Ce nouveau radar Hydre : une menace pour les motards bruyants à partir du printemps 2025
Les autorités françaises intensifient leur lutte contre les nuisances sonores en introduisant le radar sonore Hydre, un dispositif conçu pour détecter et sanctionner les véhicules excessivement bruyants. Développé par Bruitparif, ce système est actuellement en phase d’expérimentation et pourrait avoir des implications significatives pour les motards
Fonctionnement du radar Hydre
Le radar Hydre est équipé de deux modules acoustiques, chacun doté de quatre microphones, capables de mesurer le niveau sonore et de déterminer la direction de la source du bruit. Ces capteurs peuvent détecter les véhicules émettant un bruit excessif dans un rayon d’environ 15 mètres, même dans des conditions de trafic dense. Lorsqu’un véhicule dépasse le seuil sonore prédéfini, le système capture automatiquement des images du véhicule et de sa plaque d’immatriculation, facilitant ainsi l’identification du contrevenant
Phases d’expérimentation et sanctions prévues
L’expérimentation du radar Hydre se déroule en deux phases. La première, menée entre janvier et octobre 2022, consistait en des tests sans verbalisation. La seconde phase, prévue pour débuter au printemps 2025, inclura la constatation des infractions et la verbalisation des contrevenants. Les véhicules dépassant le seuil sonore fixé s’exposeront à une contravention de 4ᵉ classe, soit une amende forfaitaire de 135 euros, minorée à 90 euros en cas de paiement rapide
Implications pour les motards
Les motards sont particulièrement concernés par ce dispositif, notamment ceux dont les motos sont équipées de pots d’échappement modifiés ou non conformes. Lors de la première phase d’expérimentation, le radar Hydre a détecté entre 10 et 44 véhicules par jour dépassant le seuil de 83 dB(A). Il est à noter que les motos et scooters étaient fréquemment identifiés parmi les véhicules les plus bruyants.

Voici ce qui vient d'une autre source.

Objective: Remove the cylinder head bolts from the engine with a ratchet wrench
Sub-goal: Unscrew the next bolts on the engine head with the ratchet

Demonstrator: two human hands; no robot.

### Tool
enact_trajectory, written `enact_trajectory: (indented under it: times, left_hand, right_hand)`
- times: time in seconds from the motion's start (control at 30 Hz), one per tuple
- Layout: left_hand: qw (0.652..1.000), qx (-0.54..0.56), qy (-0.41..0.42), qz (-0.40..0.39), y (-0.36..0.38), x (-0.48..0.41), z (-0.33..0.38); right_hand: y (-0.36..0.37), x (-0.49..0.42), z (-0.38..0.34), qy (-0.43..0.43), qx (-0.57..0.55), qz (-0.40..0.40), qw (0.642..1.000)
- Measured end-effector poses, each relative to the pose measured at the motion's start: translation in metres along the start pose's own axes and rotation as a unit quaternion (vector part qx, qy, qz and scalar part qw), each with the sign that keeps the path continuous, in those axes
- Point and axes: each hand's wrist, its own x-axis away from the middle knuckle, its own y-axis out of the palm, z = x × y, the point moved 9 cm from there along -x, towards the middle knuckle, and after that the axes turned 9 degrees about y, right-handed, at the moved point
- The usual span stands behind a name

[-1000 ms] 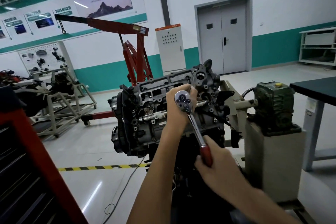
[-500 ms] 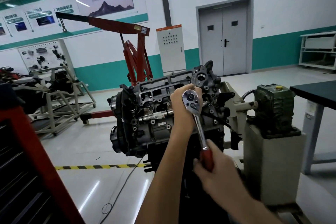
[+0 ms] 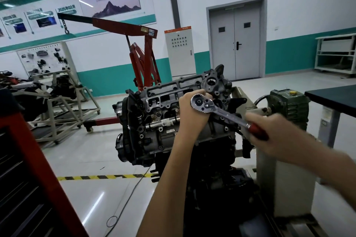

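Note:
The engine (image 3: 159, 121) sits on a stand in the middle of the view, its cylinder head tilted toward me. A chrome ratchet wrench (image 3: 221, 112) with a red grip is set against the head's right part. My left hand (image 3: 192, 113) wraps around the extension behind the ratchet's round head. My right hand (image 3: 273, 136) grips the red handle, out to the lower right and blurred. The bolt under the socket is hidden by my left hand.
A red engine hoist (image 3: 142, 59) stands behind the engine. A green gearbox (image 3: 289, 106) on the stand's pedestal is at the right, beside a dark table (image 3: 335, 100). A red tool cabinet (image 3: 25, 169) fills the lower left. A cable lies on the floor (image 3: 123, 208).
My right hand has swung the ratchet handle from pointing down to pointing out to the right. My left hand stays on the ratchet's head end.

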Motion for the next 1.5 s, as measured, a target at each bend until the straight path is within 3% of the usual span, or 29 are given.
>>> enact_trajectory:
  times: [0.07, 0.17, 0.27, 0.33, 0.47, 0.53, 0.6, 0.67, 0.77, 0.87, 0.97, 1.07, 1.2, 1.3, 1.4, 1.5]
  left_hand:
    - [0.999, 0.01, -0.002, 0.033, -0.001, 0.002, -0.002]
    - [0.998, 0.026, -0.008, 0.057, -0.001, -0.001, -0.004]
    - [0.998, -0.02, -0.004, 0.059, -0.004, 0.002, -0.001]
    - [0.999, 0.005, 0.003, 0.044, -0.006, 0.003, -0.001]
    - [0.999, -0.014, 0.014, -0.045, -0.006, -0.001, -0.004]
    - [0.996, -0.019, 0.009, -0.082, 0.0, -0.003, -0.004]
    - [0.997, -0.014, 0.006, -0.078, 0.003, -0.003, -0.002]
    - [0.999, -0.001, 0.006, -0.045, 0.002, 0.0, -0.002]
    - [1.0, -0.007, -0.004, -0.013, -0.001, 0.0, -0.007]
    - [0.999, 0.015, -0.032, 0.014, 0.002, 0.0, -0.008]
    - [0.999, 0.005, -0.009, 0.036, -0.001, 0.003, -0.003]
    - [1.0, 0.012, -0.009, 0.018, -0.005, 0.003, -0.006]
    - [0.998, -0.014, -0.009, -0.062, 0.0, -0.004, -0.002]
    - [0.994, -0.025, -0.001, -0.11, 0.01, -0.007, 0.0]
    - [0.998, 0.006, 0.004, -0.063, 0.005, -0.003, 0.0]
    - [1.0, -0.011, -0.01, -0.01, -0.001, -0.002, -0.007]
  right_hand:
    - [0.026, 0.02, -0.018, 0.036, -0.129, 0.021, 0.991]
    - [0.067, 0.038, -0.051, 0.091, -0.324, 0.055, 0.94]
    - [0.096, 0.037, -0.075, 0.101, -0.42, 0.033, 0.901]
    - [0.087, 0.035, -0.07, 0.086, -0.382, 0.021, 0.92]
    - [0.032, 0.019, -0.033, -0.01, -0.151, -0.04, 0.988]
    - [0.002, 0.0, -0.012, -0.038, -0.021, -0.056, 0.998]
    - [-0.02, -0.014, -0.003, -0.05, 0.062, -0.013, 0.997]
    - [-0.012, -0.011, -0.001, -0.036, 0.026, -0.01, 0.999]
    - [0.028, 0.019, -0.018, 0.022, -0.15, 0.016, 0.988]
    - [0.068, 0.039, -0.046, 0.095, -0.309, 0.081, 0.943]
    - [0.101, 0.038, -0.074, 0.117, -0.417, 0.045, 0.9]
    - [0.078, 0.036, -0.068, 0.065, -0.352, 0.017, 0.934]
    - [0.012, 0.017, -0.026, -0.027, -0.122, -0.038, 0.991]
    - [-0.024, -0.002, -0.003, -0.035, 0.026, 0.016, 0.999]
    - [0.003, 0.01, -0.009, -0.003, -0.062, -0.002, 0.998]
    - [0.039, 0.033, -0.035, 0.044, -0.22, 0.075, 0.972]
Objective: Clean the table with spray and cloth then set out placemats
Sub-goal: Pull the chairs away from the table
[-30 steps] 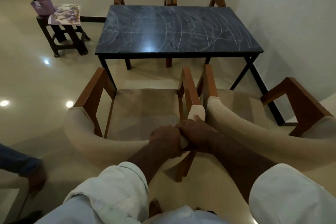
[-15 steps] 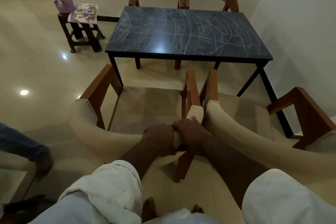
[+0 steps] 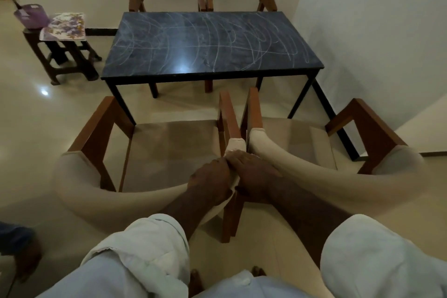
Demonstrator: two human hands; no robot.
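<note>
Tabletop (image 3: 210, 43), 12 o'clock: dark, scribbled white all over, judged uncleaned. Near chair (image 3: 84, 189), 6 o'clock. Stool (image 3: 70, 65), 10 o'clock, carries the floral placemats (image 3: 64, 26), not yet set out, and a purple container (image 3: 31, 16). Left hand (image 3: 209, 180) and right hand (image 3: 254, 176): each grip clasps the chair's padded back.

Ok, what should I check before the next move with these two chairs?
1. Grip: the left hand holds the left chair by its back, and the right hand holds the right chair by its back: ok.
2. Both seats bare: ok.
3. The table wiped: not ok, white scribbles cover the top.
4. Spray and cloth at hand: cannot tell; only a purple container shows on the stool.
5. A placemat ready: ok, a floral one lies on the stool.
6. Room to the left: cannot tell; another person's hand is at the lower left edge.
</note>
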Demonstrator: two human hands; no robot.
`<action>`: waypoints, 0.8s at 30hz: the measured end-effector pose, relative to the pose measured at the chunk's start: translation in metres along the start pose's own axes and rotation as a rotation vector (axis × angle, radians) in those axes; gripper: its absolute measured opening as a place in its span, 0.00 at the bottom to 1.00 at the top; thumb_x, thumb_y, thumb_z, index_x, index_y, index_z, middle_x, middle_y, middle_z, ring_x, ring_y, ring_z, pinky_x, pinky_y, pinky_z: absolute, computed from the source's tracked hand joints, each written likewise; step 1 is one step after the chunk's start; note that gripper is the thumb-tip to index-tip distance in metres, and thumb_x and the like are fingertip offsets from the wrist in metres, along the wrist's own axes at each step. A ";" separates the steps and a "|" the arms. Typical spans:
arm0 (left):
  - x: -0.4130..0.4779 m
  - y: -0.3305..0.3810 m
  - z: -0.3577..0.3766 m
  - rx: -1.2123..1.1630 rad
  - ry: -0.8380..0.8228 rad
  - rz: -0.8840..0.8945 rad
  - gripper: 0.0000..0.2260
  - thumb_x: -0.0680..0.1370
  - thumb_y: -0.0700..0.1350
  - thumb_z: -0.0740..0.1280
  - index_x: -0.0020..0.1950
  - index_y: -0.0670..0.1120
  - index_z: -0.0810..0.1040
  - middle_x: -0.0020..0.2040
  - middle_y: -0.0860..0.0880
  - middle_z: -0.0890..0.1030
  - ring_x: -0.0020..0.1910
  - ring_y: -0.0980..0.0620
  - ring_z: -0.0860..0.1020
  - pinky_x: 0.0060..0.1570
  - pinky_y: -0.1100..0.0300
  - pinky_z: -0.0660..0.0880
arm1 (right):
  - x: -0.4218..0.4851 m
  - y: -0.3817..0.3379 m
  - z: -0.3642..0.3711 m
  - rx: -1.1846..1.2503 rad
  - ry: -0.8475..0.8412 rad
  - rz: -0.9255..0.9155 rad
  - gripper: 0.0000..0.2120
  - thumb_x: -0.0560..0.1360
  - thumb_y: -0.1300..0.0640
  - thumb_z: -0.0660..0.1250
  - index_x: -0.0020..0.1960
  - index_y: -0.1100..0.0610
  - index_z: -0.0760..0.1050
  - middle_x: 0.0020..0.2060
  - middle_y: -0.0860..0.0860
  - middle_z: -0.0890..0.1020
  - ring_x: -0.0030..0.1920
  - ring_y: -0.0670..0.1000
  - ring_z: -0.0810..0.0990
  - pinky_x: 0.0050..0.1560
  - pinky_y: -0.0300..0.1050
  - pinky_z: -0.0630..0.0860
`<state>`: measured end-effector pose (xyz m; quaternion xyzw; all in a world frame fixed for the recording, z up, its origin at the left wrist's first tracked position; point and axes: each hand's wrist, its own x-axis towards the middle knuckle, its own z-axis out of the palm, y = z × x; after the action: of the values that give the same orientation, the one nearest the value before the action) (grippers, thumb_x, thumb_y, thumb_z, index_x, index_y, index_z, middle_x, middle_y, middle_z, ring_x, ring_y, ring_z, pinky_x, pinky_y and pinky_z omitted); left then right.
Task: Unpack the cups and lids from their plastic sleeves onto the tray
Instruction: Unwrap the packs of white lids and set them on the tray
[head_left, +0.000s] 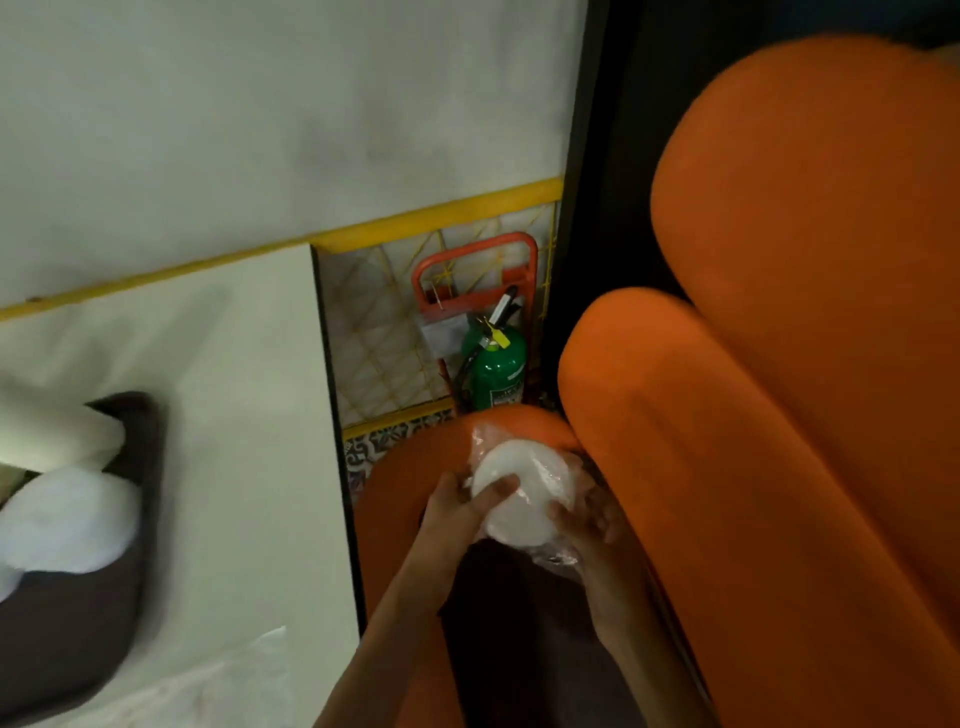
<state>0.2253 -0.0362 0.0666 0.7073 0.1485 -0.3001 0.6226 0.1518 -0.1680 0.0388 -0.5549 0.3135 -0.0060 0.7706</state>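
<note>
1. Both hands are low in the middle, over the orange seat (395, 488) and away from the surface (234, 415).
2. The left hand (457, 512) grips a round white stack (519, 483), thumb laid across its flat face and fingers curled under the near edge.
3. Cups or lids? From this end-on look I cannot tell.
4. The right hand (587, 525) closes on the far side, fingers curled into the clear sleeve (558, 556) that crinkles around the stack.
5. The sleeve shows bunched above the stack and below it, so the stack sits inside the plastic, held between the two hands.
6. Far left, the dark tray (140, 467) lies on the surface, well apart from the hands, carrying blurred white items (67, 519).
7. More clear plastic (234, 670) lies on the surface near the bottom edge.
8. Behind the seat, a green extinguisher (496, 374) stands on the floor against the wall.
</note>
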 end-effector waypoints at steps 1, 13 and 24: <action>-0.018 0.011 -0.017 -0.001 -0.034 0.028 0.25 0.68 0.51 0.76 0.60 0.45 0.74 0.53 0.47 0.82 0.50 0.50 0.81 0.49 0.55 0.80 | -0.014 -0.012 0.016 -0.027 -0.025 -0.025 0.36 0.57 0.45 0.78 0.63 0.52 0.74 0.56 0.49 0.81 0.54 0.49 0.81 0.45 0.47 0.81; -0.169 0.009 -0.209 -0.206 -0.013 0.185 0.34 0.60 0.54 0.77 0.64 0.49 0.73 0.58 0.47 0.80 0.57 0.48 0.79 0.46 0.58 0.79 | -0.157 -0.022 0.167 -0.229 -0.308 0.353 0.43 0.59 0.24 0.47 0.57 0.52 0.75 0.53 0.54 0.81 0.55 0.55 0.80 0.60 0.54 0.73; -0.294 -0.064 -0.360 -0.050 -0.139 0.208 0.26 0.65 0.47 0.76 0.62 0.51 0.75 0.55 0.49 0.82 0.54 0.50 0.81 0.54 0.52 0.79 | -0.261 0.009 0.284 -0.026 -0.563 0.306 0.19 0.78 0.47 0.59 0.56 0.59 0.80 0.52 0.56 0.83 0.51 0.52 0.83 0.52 0.47 0.77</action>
<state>0.0457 0.3723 0.2113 0.6805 0.0381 -0.2785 0.6767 0.0777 0.1708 0.2086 -0.4911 0.1677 0.2680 0.8117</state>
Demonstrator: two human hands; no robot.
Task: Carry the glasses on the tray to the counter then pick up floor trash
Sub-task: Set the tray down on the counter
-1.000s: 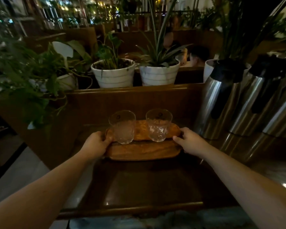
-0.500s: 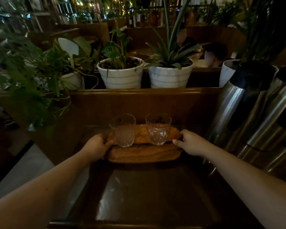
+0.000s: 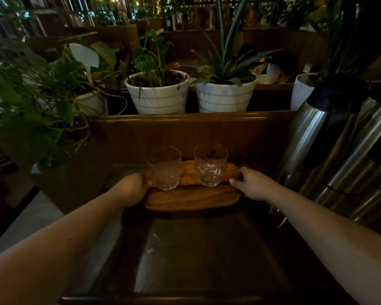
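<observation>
An oval wooden tray (image 3: pixel 191 198) lies at the far end of a dark wooden counter (image 3: pixel 202 256). Two clear patterned glasses stand upright on it: the left glass (image 3: pixel 164 168) and the right glass (image 3: pixel 210 165). My left hand (image 3: pixel 132 188) grips the tray's left end, thumb on the rim beside the left glass. At the tray's right end my right hand (image 3: pixel 252 183) holds the rim, with fingers curled round it. No floor trash is visible.
Tall steel thermos jugs (image 3: pixel 330 146) with black tops stand close on the right. A wooden ledge (image 3: pixel 191 116) behind the tray carries white plant pots (image 3: pixel 157 93). Leafy plants (image 3: pixel 37 106) hang over the left side. Pale floor (image 3: pixel 31 219) shows lower left. A person sits beyond the ledge.
The view has shifted left and closer to the counter. Both hands stay on the tray's ends, and the tray with its glasses sits slightly farther in on the counter.
</observation>
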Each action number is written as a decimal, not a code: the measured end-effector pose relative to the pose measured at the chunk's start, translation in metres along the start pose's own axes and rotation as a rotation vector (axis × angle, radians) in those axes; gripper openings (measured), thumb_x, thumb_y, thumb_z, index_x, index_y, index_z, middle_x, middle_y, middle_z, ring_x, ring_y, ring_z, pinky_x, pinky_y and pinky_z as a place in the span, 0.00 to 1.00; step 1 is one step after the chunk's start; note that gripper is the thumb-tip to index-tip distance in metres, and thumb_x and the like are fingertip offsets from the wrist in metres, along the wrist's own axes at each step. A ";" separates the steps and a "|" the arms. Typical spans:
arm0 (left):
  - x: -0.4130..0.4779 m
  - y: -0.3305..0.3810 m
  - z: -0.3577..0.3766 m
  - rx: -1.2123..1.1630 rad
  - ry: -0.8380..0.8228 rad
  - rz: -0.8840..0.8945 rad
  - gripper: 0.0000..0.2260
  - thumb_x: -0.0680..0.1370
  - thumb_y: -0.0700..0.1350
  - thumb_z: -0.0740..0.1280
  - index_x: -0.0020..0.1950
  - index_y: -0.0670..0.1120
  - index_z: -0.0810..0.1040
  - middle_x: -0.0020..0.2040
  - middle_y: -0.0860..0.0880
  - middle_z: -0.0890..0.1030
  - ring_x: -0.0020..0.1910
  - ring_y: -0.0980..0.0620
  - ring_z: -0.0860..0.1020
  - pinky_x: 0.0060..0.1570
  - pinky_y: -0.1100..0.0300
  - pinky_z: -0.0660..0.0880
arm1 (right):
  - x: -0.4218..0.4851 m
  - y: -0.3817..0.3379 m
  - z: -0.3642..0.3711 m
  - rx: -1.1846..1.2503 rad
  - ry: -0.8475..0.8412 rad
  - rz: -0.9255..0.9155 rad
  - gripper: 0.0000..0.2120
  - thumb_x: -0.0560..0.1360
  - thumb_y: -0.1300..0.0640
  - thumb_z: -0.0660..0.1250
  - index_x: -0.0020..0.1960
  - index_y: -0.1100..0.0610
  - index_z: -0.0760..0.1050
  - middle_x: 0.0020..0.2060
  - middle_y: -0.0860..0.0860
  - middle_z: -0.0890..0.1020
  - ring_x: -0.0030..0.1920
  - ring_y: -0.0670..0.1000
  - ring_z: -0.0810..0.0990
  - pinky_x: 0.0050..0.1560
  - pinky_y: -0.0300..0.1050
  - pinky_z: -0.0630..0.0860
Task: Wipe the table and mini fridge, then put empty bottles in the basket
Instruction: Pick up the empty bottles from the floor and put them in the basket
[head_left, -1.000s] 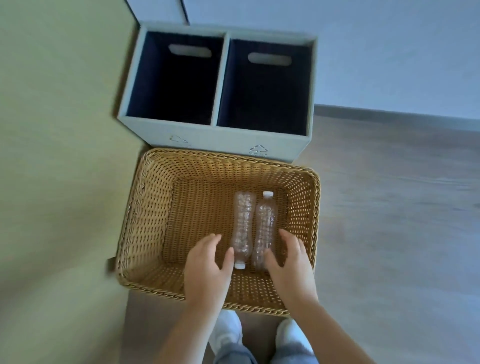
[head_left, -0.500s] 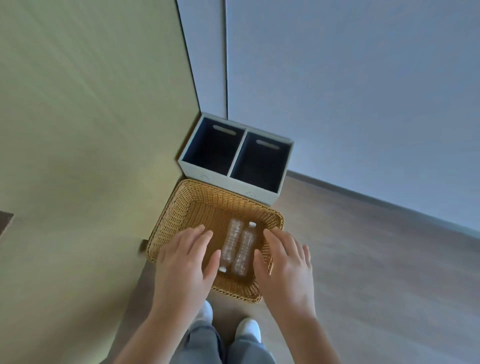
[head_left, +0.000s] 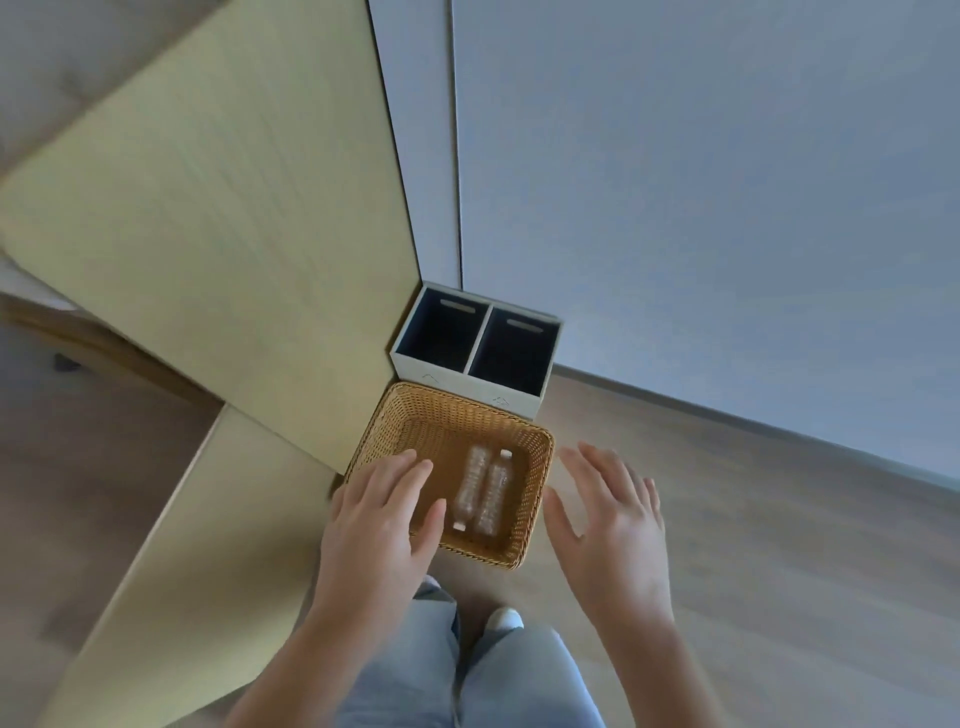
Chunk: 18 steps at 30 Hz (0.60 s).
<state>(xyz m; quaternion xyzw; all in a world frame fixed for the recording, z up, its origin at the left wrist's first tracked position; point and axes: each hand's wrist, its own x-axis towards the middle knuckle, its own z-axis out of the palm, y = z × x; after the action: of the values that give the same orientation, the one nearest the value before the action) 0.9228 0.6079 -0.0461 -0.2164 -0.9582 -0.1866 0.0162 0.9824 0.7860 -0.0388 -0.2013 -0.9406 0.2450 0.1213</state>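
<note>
A brown wicker basket (head_left: 410, 415) stands on the wooden floor against a pale yellow panel. Two clear empty plastic bottles lie side by side in its right half: the left bottle (head_left: 471, 486) has its white cap toward me, the right bottle (head_left: 494, 496) has its cap pointing away. My left hand (head_left: 379, 525) hovers over the basket's near left part with fingers straight and holds nothing. My right hand (head_left: 608, 525) is spread out to the right of the basket, above the floor, also holding nothing.
A grey two-compartment bin (head_left: 480, 353) with dark insides stands just behind the basket in the corner. The yellow panel (head_left: 218, 234) rises on the left and a grey-white wall (head_left: 701, 208) on the right. My legs and shoes (head_left: 504, 618) are below the basket.
The camera has risen and pulled back, so the basket looks smaller. Both hands have lifted away from the bottles and moved apart; the right one now lies outside the basket.
</note>
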 end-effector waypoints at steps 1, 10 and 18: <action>-0.002 0.002 -0.009 0.006 0.001 0.008 0.15 0.70 0.44 0.73 0.54 0.39 0.80 0.52 0.42 0.81 0.52 0.41 0.79 0.49 0.48 0.76 | -0.002 -0.003 -0.010 -0.010 0.010 -0.022 0.16 0.68 0.60 0.73 0.55 0.60 0.79 0.54 0.57 0.81 0.56 0.61 0.77 0.57 0.66 0.71; -0.013 0.019 -0.066 0.041 0.127 0.028 0.18 0.78 0.53 0.58 0.53 0.42 0.81 0.53 0.43 0.81 0.52 0.44 0.79 0.48 0.50 0.76 | 0.000 -0.030 -0.057 -0.057 -0.006 -0.218 0.17 0.67 0.59 0.74 0.54 0.60 0.79 0.51 0.55 0.82 0.53 0.59 0.80 0.53 0.66 0.74; -0.026 0.029 -0.097 0.070 0.235 -0.124 0.17 0.74 0.51 0.59 0.54 0.43 0.80 0.53 0.44 0.81 0.53 0.44 0.79 0.50 0.49 0.76 | 0.031 -0.066 -0.077 -0.046 -0.073 -0.383 0.17 0.68 0.58 0.73 0.56 0.60 0.78 0.54 0.57 0.81 0.56 0.59 0.78 0.57 0.65 0.70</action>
<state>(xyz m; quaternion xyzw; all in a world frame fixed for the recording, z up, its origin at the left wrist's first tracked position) 0.9538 0.5864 0.0514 -0.1327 -0.9671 -0.1780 0.1241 0.9591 0.7787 0.0644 -0.0123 -0.9709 0.2029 0.1267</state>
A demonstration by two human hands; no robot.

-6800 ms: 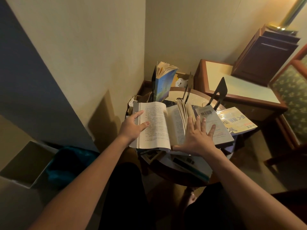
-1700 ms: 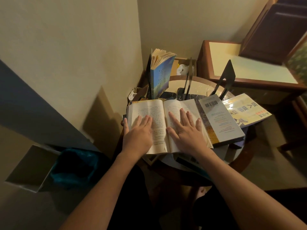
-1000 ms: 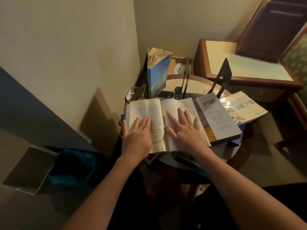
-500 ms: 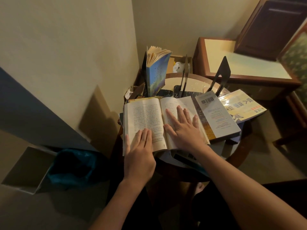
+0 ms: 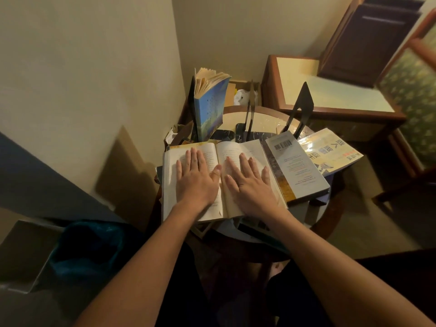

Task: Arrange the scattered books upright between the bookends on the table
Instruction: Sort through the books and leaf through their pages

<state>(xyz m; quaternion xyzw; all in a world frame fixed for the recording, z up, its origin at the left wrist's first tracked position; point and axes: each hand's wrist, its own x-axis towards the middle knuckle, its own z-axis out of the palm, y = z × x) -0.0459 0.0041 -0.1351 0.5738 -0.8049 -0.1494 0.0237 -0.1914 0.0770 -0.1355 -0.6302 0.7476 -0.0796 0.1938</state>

Perspectives et déploiement futur
Si l’expérimentation s’avère concluante, le radar Hydre pourrait être déployé plus largement en France. Des tests ont également été menés dans d’autres villes européennes, telles que Berlin, Genève, Bruxelles et Barcelone, témoignant de l’intérêt croissant pour ce type de dispositif. Les autorités espèrent ainsi réduire significativement les nuisances sonores liées au trafic routier.
Les motards doivent donc être conscients de ces évolutions réglementaires et veiller à ce que leurs véhicules respectent les normes sonores en vigueur. Le non-respect de ces normes pourrait entraîner des sanctions financières et contribuer à une image négative de la communauté motocycliste auprès du grand public.